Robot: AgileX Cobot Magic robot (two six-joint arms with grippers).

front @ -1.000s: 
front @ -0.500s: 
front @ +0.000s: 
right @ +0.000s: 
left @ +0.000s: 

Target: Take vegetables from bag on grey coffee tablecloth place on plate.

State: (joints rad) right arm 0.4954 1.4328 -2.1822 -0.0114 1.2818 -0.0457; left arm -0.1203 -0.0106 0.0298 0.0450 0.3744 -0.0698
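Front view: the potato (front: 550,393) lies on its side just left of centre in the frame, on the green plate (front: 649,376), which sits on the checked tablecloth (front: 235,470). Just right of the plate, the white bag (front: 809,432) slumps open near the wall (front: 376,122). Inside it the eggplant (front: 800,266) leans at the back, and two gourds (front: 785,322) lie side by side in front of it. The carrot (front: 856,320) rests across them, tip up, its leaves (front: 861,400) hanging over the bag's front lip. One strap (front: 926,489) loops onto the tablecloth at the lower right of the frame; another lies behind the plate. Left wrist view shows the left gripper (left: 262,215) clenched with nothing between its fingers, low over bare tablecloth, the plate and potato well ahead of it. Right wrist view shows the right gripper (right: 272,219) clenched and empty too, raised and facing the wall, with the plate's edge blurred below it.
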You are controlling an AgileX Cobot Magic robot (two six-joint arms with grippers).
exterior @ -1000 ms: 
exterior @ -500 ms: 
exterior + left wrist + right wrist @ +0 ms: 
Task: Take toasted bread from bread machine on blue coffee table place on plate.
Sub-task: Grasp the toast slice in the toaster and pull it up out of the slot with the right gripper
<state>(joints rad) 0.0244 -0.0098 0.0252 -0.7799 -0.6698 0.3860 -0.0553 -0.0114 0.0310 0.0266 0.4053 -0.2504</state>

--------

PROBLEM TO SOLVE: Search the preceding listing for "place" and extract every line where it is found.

ANSWER FOR THE TASK:
Target: Take vegetables from bag on grey coffee tablecloth place on plate.
Task: Take toasted bread from bread machine on blue coffee table place on plate.

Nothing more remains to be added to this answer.